The task: Set down word for word the lines that begin the entries and run through the line containing "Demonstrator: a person". Give nothing further.

Stored items from a collection
▼▼▼

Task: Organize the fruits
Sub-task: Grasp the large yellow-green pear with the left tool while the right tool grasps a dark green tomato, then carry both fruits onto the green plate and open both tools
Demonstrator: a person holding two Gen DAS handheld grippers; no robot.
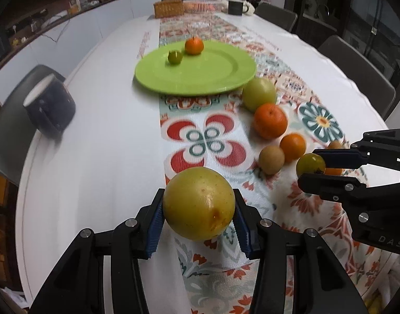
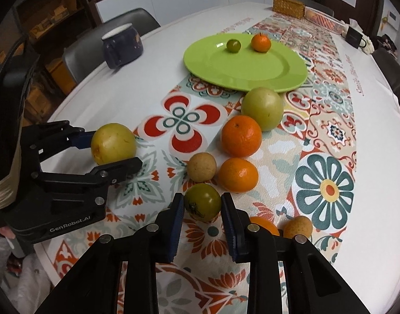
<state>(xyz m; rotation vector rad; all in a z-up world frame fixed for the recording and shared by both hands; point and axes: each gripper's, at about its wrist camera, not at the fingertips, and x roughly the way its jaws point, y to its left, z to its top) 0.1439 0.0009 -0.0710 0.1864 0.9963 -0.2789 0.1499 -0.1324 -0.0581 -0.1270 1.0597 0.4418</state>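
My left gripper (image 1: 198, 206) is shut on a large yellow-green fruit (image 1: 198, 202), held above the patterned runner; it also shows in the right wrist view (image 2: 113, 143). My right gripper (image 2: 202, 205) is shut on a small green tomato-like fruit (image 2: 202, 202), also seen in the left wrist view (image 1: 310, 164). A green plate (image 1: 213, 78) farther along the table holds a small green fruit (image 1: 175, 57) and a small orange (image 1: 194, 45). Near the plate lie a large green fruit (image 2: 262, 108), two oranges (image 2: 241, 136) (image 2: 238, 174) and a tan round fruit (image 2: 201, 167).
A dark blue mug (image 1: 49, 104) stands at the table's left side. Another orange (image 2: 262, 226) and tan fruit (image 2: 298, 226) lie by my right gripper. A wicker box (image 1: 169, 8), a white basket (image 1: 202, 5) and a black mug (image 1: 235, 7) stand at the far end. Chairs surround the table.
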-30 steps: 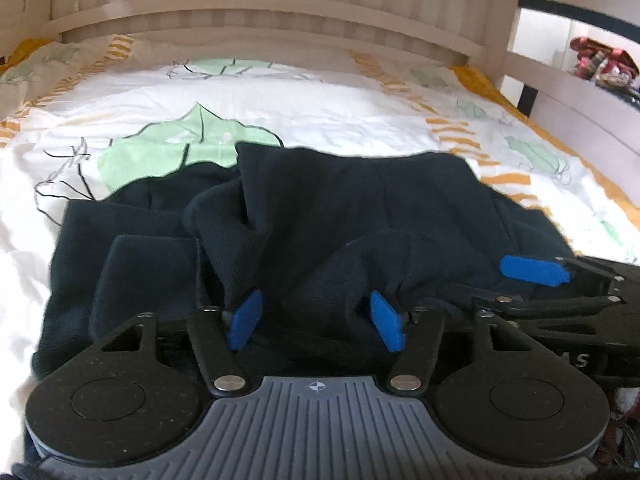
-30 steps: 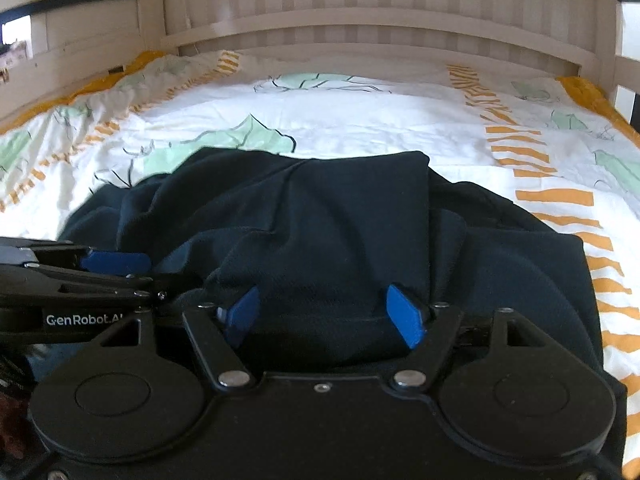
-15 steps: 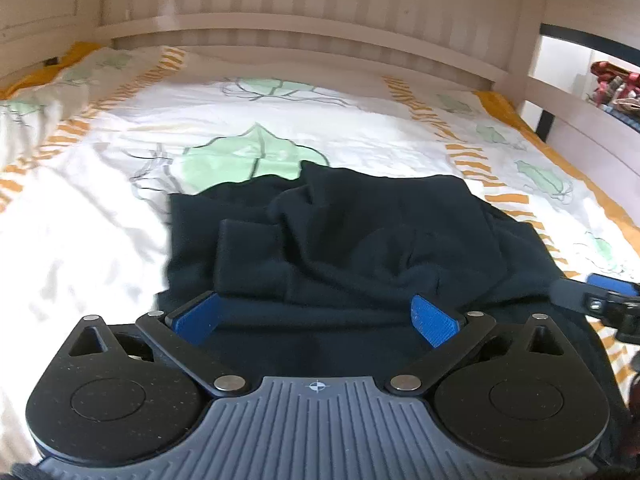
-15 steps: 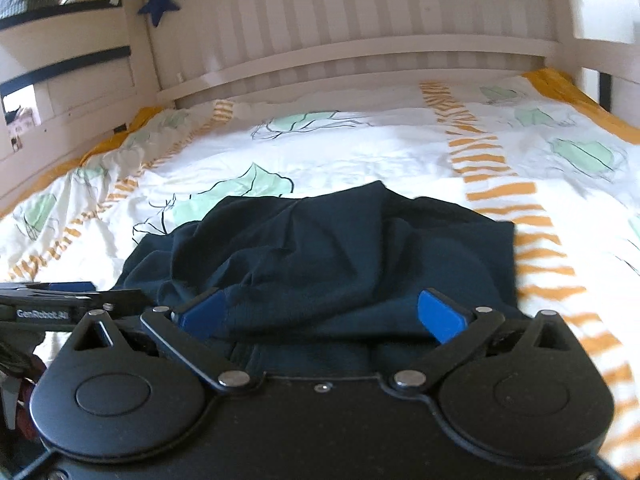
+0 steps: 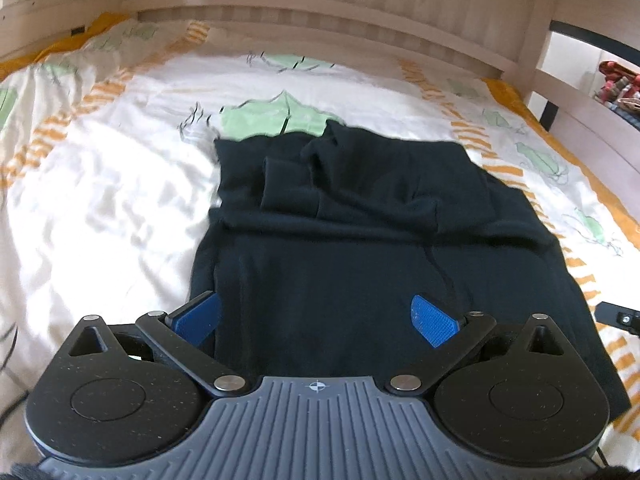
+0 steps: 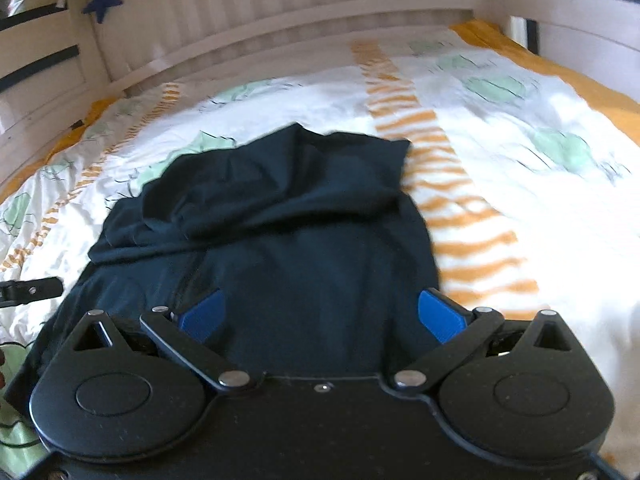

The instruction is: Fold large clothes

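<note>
Navy garment [image 5: 360, 248] lies on the quilt [image 5: 100, 184], its far part folded back toward the headboard [image 5: 320, 20] in a lumpy band. In the left wrist view the left gripper [image 5: 316, 318] has just spread fully and grips nothing; the loose cuff nearer the headboard could slide off the fold.

From the right wrist, the right gripper [image 6: 318, 314] has likewise just spread wide, empty, above the cloth. The bunched top layer looks uneven, so another fold could trap creases or skew the edges.
</note>
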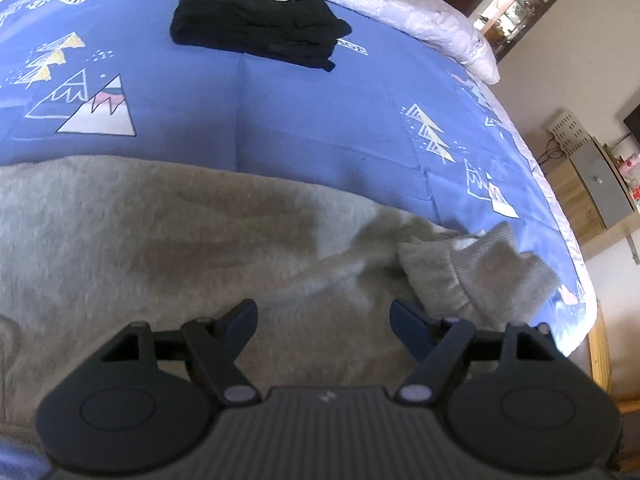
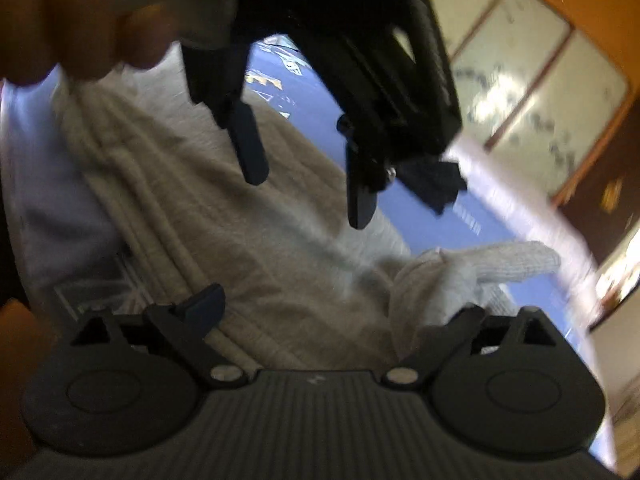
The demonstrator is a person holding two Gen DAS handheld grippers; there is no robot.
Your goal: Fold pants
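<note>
The grey pants point(image 1: 180, 248) lay spread across the near part of the bed, on the blue bedspread point(image 1: 300, 112) printed with mountain and tree shapes. Their ribbed cuffs point(image 1: 508, 264) were bunched toward the right edge of the bed, one cuff folded over the other.

The left tongs point(image 1: 323, 322) hung just above the grey fabric with their fingers spread wide and nothing between them. The right finger sat next to the bunched cuff; contact with it could not be confirmed.

In the right wrist view, the right tongs point(image 2: 336, 304) were also spread, over the pant leg point(image 2: 256, 240) near the cuffs point(image 2: 500, 268). Their left fingertip point(image 2: 208, 300) was visible; the right fingertip was hidden behind fabric, so contact with the cloth could not be confirmed. The left tongs point(image 2: 308, 184) appeared above in this view, pointing down at the pants with fingers apart, held by a hand point(image 2: 80, 20) at the upper left. This view was blurred.

A folded black garment point(image 1: 256, 36) lay on the far part of the bedspread, well apart from the grey pants. A pale quilt point(image 1: 400, 8) ran along the far edge of the bed.
</note>
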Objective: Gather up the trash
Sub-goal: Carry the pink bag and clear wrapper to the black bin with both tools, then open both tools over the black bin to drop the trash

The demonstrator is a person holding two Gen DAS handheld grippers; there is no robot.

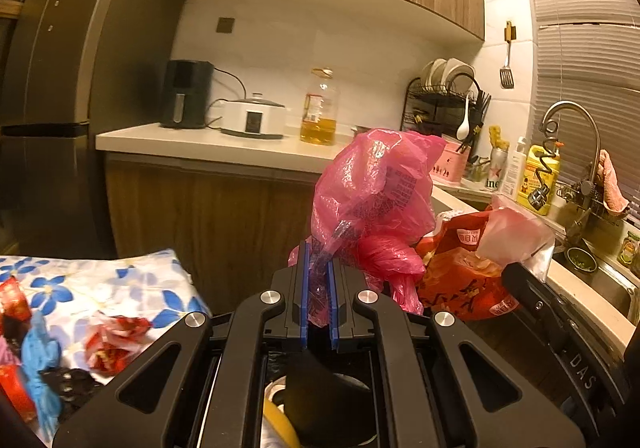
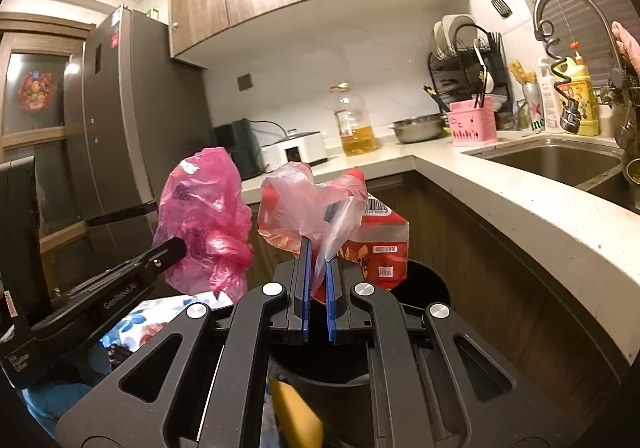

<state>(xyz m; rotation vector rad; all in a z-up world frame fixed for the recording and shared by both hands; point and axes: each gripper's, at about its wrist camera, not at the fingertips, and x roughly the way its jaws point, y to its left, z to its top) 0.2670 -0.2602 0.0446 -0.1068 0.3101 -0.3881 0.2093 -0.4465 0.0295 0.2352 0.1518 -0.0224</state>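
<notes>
My left gripper [image 1: 319, 268] is shut on a crumpled pink plastic bag [image 1: 376, 187] and holds it in the air; the bag also shows in the right wrist view [image 2: 208, 219]. My right gripper [image 2: 316, 260] is shut on a clear plastic bag holding a red snack packet [image 2: 316, 203], also held up; it shows at the right in the left wrist view [image 1: 472, 268]. Below both grippers is a black trash bin [image 2: 424, 284] with something yellow [image 2: 296, 416] inside.
A floral cloth [image 1: 120, 288] with several red and blue wrappers [image 1: 112, 344] lies at lower left. The white kitchen counter [image 2: 520, 207] runs right with a sink [image 2: 560, 163], oil bottle [image 1: 320, 107], dish rack [image 1: 444, 103] and appliances. A grey fridge [image 2: 116, 119] stands left.
</notes>
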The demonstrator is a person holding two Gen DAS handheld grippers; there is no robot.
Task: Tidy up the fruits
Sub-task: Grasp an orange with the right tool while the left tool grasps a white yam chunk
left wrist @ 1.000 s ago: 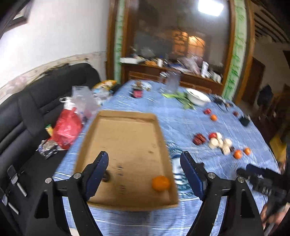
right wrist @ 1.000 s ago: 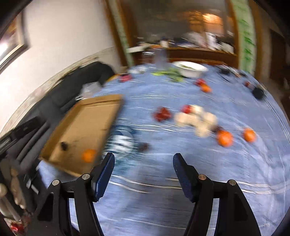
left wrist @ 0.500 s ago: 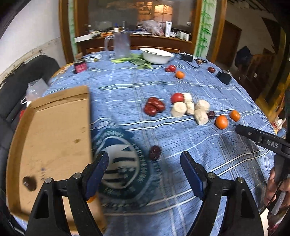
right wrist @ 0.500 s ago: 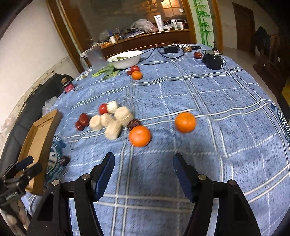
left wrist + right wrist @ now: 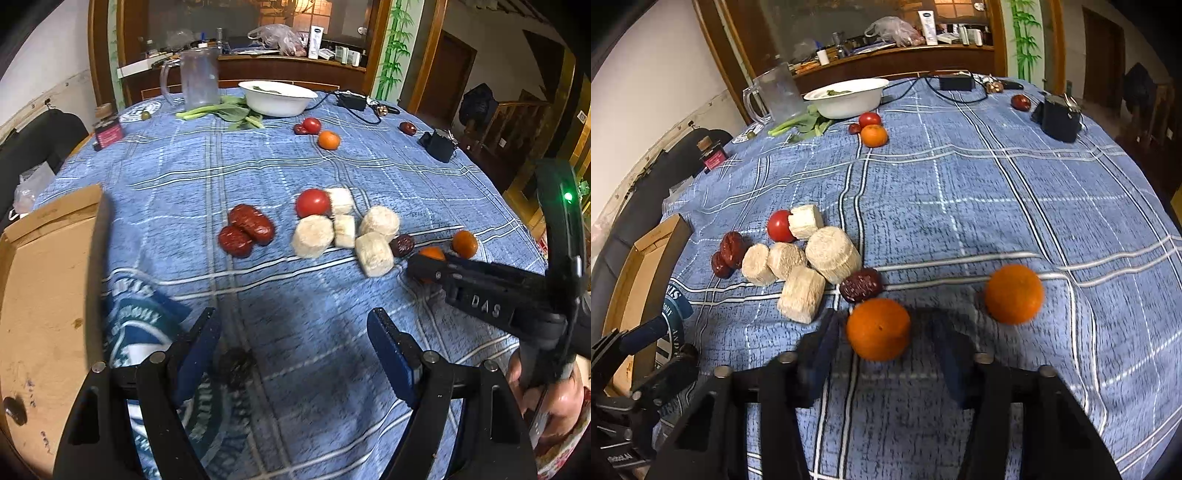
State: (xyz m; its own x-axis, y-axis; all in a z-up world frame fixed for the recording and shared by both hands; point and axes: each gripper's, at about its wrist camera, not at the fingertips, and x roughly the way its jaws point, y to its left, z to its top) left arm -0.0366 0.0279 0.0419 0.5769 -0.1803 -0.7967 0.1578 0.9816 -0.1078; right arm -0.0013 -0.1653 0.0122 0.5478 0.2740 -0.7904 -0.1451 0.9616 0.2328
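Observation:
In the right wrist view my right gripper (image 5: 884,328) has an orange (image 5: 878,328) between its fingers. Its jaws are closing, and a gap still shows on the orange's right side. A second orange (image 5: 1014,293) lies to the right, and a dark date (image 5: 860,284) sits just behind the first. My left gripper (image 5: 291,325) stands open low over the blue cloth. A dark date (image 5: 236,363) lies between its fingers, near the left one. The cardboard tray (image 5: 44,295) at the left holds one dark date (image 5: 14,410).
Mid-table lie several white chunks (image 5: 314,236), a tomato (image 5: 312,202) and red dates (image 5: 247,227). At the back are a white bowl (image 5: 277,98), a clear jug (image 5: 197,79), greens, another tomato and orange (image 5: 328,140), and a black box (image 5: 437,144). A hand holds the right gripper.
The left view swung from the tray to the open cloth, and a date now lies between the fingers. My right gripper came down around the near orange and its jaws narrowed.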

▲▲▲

Result of the task:
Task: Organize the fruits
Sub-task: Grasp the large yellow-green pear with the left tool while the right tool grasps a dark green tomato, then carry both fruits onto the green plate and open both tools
Demonstrator: a person holding two Gen DAS handheld grippers; no robot.

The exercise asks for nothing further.